Il est difficile aujourd’hui de trouver un interlocuteur qui accepte d’autopsier méticuleusement et objectivement (sans le préjugé politico-politique) le cadavre de l’embryon Heritage City. Il faut aller complètement à gauche. Celui qui est suffisamment gos (marginal en kreol) pour le faire, c’est Ashok Subron de Rezistans ek Alternativ. Son analyse : « Il est important de dissocier la validité du projet de ce qui a poussé Pravind Jugnauth à le guillotiner. A mon avis, le projet d’une assemblée nationale construite avec du financement étranger, aurait porté atteinte à notre orgueil mauricien. J’étais contre. Cela dit, c’est la première fois que l’état s’embarque dans un projet immobilier d’une telle ampleur. L’immobilier et le foncier sont les principaux axes de développement depuis plusieurs années et c’est certain, il attire beaucoup de vested interests. La chronologie des événements, et les efforts que le gouvernement y a consentis pour finalement aboutir à une annulation subite du projet, fait que cette question est devenue centrale : where does power lie ? Y a-t-il d’autres centres de pouvoir ? Le Board of Investment est-il devenu un nouveau centre de pouvoir d’autant que le même budget lui octroyait des pouvoirs supplémentaires qui font de lui, un état parallèle ? »

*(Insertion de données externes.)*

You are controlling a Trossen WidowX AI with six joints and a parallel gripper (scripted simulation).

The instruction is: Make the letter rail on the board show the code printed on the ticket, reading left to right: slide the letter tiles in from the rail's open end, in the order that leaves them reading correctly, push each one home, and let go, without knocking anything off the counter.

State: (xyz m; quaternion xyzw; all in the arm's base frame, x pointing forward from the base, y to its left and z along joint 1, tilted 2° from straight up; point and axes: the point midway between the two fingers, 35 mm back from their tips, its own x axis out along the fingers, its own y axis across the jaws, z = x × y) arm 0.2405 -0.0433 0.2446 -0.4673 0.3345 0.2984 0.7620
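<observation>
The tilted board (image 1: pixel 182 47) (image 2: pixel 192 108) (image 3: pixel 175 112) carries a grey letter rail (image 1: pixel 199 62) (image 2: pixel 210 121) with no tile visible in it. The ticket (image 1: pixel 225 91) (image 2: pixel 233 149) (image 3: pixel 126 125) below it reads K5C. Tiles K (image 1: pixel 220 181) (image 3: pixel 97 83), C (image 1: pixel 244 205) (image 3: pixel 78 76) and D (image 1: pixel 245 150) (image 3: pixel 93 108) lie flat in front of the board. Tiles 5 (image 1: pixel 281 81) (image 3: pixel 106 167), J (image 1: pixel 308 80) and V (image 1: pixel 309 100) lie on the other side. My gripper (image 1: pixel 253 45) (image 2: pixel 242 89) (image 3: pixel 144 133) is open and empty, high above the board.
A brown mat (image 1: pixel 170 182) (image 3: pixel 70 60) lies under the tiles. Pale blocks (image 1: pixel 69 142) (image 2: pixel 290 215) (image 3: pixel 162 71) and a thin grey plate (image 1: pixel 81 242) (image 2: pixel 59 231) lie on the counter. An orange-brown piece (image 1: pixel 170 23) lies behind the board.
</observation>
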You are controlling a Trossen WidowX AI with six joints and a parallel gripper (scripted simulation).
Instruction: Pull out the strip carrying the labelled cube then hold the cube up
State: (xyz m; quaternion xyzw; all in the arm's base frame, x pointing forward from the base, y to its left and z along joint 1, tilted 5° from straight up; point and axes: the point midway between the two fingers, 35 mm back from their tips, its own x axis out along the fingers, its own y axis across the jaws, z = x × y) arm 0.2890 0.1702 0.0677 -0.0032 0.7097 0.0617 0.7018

Mais nous, nous préférons nous cantonner aux « fugaces » exposés politiques et se réjouir ou se désoler que « Pravind a eu la tête de Bhadain ». De toute façon, le pouvoir économique sur la prise de décisions politiques a toujours été notre plus grand déni même si nous avons tous vu que la plus grosse saisie d’argent en liquide de l’histoire a été réalisée chez un ex Premier ministre qui venait d’être botté hors du pouvoir et que son explication c’est « donasyon pou kanpayn elektoral. »
Dans sa conférence de presse tenue pour les funérailles de son projet vendredi, Roshi Bhadain a effleuré le sujet. « Byensir ki Heritage City ti éna bann konkiran ékonomik. Ou koir ki tou opératér immobiliers kontan ki gouvernman vinn propryétair so bann biro ek vann appartements ek lakaz pli bon marsé ki zot ? Mo pou gété si Hermès Smart City ki akoté ar Heritage pou gayn so letter of intent avék BOI ki missié Sanspeur prézidé,» a-t-il dit. « Nous n’avons pas pris connaissance de la déclaration où Roshi Bhadain parle de notre projet » nous a simplement répondu un des promoteurs de Hermès Smart City. La piste Hermès tient-elle la route ou est-ce juste un bluff et un brouillage de pistes à la Bhadain?
Moins flou, c’est l’effort que consentait Roshi Badhain pour avoir l’air innocent au moment de dire qu’il « ne connaît pas les motivations de Sanspeur » donc celles de Pravind Jugnauth. Mais innocence et Roshi Badhain font deux. Le bureau du KGB est sans doute déjà en marche pour comprendre ce qui s’est passé... s’il ne l’a pas déjà découvert.